Bimba di 6 anni traumatizzata senza più alcun riferimento delle persone che rappresentavano il suo mondo. La vera famiglia affidataria, che ha allevato ed amato la bimba per 5 anni, costretta a difendersi legalmente. La famiglia naturale materna, avvilita. La famiglia paterna sempre più preoccupata ma combattiva, intenzionata a far luce su questo grave e drammatico caso di maltrattamento psicologico verso la nipote perpetrato da poche persone all’interno di tutta la rete sociale. Diverse pratiche legali sono state portate avanti: si attendono le prese di posizione del Ministero pubblico e del Tribunale di appello che si esprimerà sulla possibilità di avvallare tutto il lavoro svolto da ARP3 e UAP o annullarlo facendo ritornare a casa la bimba.
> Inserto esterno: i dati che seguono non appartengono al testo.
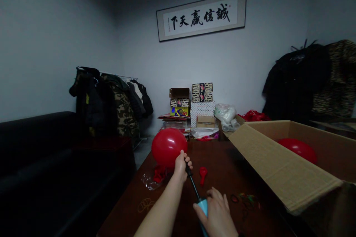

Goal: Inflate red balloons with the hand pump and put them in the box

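Note:
An inflated red balloon (168, 147) stands above the table, its neck end hidden behind my left hand (182, 164). The fingers of that hand are wrapped round the balloon's neck and the black nozzle end of a hand pump. The pump (203, 207) has a dark rod and a light blue body, and slants down toward me. My right hand (218, 209) is closed around the blue body. An uninflated red balloon (203, 174) lies on the table just right of the rod.
On the brown table (222, 155) lie rubber bands (145, 205), clear plastic (150, 182) and coloured bands (247, 200). An open cardboard box (283, 170) at the right holds a red balloon (299, 149). Stacked boxes (202, 113) stand behind; a black sofa (39, 155) is left.

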Available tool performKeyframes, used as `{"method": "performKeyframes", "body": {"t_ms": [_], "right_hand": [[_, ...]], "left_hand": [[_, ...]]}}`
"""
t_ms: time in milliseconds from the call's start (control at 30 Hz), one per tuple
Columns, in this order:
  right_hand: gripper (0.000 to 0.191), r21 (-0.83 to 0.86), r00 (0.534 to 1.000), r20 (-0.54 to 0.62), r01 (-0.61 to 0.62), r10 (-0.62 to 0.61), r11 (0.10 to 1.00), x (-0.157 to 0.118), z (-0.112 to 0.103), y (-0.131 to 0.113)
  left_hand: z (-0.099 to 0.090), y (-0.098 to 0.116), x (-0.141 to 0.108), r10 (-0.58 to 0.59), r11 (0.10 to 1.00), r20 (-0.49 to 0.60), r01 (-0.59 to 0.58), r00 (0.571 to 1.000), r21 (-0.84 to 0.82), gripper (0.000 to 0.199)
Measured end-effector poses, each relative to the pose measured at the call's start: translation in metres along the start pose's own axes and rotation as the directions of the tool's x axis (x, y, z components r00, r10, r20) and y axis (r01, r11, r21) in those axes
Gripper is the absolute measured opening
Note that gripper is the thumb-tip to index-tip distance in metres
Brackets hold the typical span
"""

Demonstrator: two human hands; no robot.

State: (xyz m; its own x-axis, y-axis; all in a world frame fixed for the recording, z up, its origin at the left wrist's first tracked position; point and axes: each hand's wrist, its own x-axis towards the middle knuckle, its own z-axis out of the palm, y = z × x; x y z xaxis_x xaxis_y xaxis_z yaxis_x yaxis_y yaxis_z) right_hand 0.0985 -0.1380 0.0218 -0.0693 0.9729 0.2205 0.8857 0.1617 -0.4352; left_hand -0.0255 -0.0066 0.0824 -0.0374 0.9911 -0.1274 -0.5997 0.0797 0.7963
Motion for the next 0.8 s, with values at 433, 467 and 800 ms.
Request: {"method": "performKeyframes", "body": {"t_ms": [433,467,800], "right_hand": [[0.055,-0.060,1.000,-0.017,-0.024,0.023,0.998,0.026,-0.012,-0.012],[0.054,-0.048,0.999,-0.014,-0.034,0.033,0.998,0.024,-0.011,-0.011],[0.050,-0.035,0.998,-0.062,0.002,-0.004,0.999,-0.016,0.017,0.011]], "left_hand": [[0.011,-0.032,-0.014,-0.074,0.993,0.054,0.068,0.996,0.096,0.047],[0.012,-0.031,-0.013,-0.074,0.993,0.058,0.067,0.996,0.101,0.047],[0.015,0.000,0.006,0.005,0.998,0.081,-0.010,0.997,0.066,0.043]]}}
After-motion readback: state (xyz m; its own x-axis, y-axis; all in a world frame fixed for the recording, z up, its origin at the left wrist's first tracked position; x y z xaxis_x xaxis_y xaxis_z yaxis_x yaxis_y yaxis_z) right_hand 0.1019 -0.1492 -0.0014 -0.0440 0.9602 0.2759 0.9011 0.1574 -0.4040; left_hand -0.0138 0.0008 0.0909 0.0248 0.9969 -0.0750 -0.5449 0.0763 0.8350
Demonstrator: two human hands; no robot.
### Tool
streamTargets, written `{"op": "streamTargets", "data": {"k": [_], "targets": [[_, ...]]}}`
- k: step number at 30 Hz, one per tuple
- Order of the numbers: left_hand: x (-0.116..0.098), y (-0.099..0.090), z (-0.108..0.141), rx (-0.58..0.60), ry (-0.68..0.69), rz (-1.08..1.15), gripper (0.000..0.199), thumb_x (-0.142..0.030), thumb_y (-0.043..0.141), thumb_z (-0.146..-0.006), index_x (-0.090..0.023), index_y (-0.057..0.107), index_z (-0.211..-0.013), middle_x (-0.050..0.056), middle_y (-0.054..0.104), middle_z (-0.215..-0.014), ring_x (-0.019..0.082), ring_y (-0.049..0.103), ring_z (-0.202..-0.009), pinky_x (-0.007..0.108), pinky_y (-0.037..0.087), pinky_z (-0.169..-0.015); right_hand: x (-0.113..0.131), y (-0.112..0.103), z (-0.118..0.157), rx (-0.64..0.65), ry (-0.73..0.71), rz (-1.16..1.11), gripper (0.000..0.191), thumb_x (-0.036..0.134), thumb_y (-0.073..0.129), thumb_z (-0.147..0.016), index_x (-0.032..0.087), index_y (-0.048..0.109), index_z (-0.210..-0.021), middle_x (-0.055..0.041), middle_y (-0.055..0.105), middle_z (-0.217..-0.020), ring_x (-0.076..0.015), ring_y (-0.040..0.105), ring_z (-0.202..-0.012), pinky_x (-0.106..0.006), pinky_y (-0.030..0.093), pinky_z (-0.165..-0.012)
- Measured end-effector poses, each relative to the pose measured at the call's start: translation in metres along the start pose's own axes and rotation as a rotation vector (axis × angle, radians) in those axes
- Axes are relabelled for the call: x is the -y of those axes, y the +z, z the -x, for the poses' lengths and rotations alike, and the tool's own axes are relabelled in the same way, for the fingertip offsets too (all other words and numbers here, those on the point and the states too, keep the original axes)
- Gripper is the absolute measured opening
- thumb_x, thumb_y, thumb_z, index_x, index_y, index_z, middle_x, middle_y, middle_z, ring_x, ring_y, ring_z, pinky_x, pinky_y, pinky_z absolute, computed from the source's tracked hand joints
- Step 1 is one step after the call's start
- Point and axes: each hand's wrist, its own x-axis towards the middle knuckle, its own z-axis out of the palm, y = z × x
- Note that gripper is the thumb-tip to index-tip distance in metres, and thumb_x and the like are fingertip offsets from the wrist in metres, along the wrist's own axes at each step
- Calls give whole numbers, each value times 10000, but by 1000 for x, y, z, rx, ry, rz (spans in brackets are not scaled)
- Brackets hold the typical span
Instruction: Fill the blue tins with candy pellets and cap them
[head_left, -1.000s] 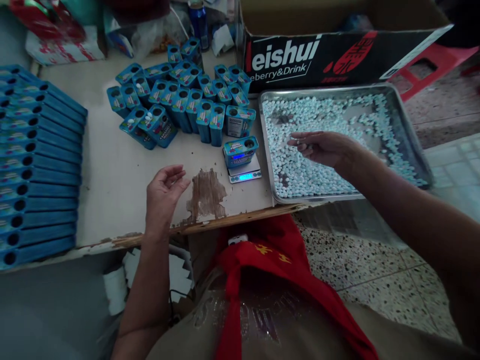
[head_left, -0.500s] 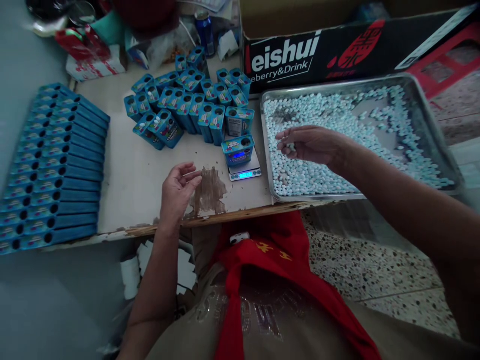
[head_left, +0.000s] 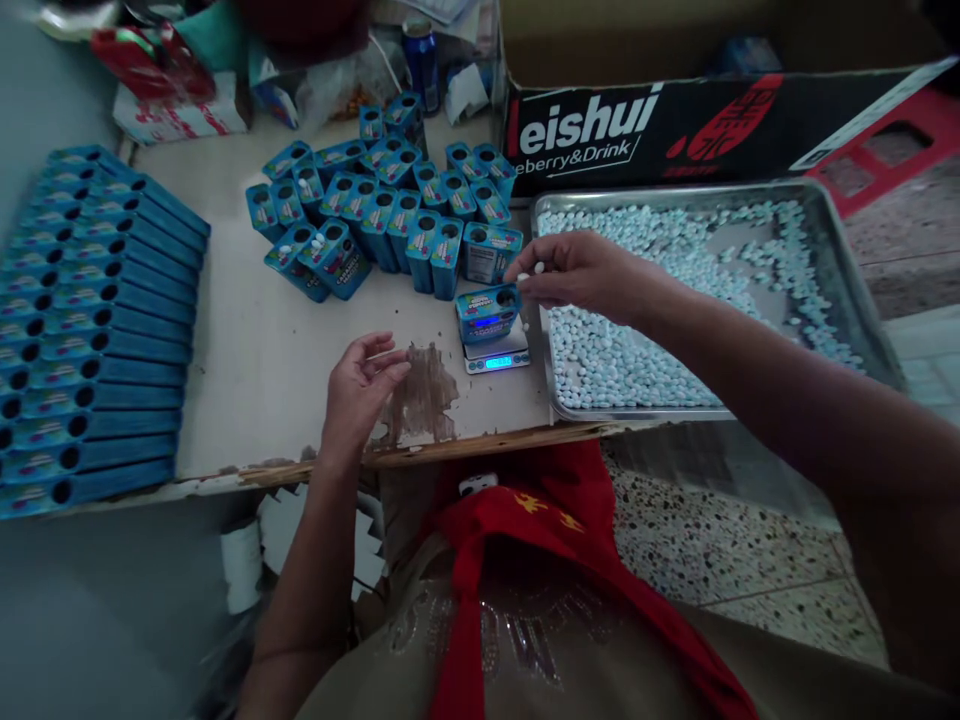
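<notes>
On a small digital scale [head_left: 498,361] with a lit blue display stands a blue candy box [head_left: 486,316] with a round hole in its top. My right hand [head_left: 574,272] is at the box's right upper edge, its fingers closed on a few white candies [head_left: 531,273] over the hole. To its right lies a metal tray [head_left: 720,412] spread with pale blue and white candies [head_left: 630,355]. Left of the scale, my left hand [head_left: 366,385] hovers over the table edge with its fingers apart and nothing in them.
Several open blue boxes [head_left: 380,215] stand behind the scale, some with candies on top. Long stacked rows of blue boxes [head_left: 97,340] fill the table's left side. A black carton [head_left: 645,135] stands behind the tray, near a blue can [head_left: 421,68].
My right hand has moved left from over the tray to the box on the scale, carrying candies. My left hand has stayed nearly still.
</notes>
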Motion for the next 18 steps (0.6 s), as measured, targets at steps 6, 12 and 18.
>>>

La politica si sta muovendo
Nel frattempo un atto parlamentare viene inoltrato dal Dr Orlando Del Don, Medico, Psichiatra e Politico, che commentava così il suo prossimo intervento attraverso il proprio blog www.orlandodeldon. ch : “Dal canto mio, in qualità di Gran Consigliere, inoltrerò a giorni un Atto Parlamentare che, a questo punto, ritengo assolutamente doveroso e urgente fare, essendo impensabile non indignarsi e prendere responsabilmente posizione davanti a queste derive. Derive, queste, che non devono più essere tollerate da uno Stato di diritto moderno, democratico, sensibile e attento al benessere e al futuro dei suoi cittadini più impegnati come pure a quelli più bisognosi e fragili.” Atto parlamentare che aiuterà senza ombra di dubbio ad obbligare chi di competenza a chinarsi su questa orribile vicenda.
Per leggere il testo della mozione parlamentare cliccare QUI
Di cosa preoccuparci oggi?
Fare in modo che il mondo della bimba si stabilizzi. Tutti coloro che si occuperanno di lei dovranno essere completamente al di sopra delle parti. Quindi dato che UAP non è in grado di ammettere il proprio fallimento nella pessima gestione di questo caso, dovrà per forza trovare una via d’uscita: la vera famiglia affidataria diventerà il colpevole su cui puntare il dito? Il capro espiatorio a cui addossare tutte le colpe? Bisogna assolutamente che la piccola possa continuare a vivere in famiglia, con serenità, la sua infanzia.
Petizioni
A breve verranno messe in circolazione tra la popolazione delle petizioni allestite congiuntamente dal Movimento Papageno e da parenti della bambina affinché i membri della ARP3 e gli operatori dell’UAP di Viganello vengano messi davanti alle loro responsabilità e casi simili non si debbano più ripetere. Bisogna che tutte le persone che hanno lavorato all’interno della rete sociale e che hanno così seriamente danneggiato la bambina siano allontanate e rese responsabili delle loro azioni. Non è accettabile infatti che si colpevolizzi TUTTA la rete sociale quando il vero danno è stato perpetrato da pochi individui di UAP ed ARP3.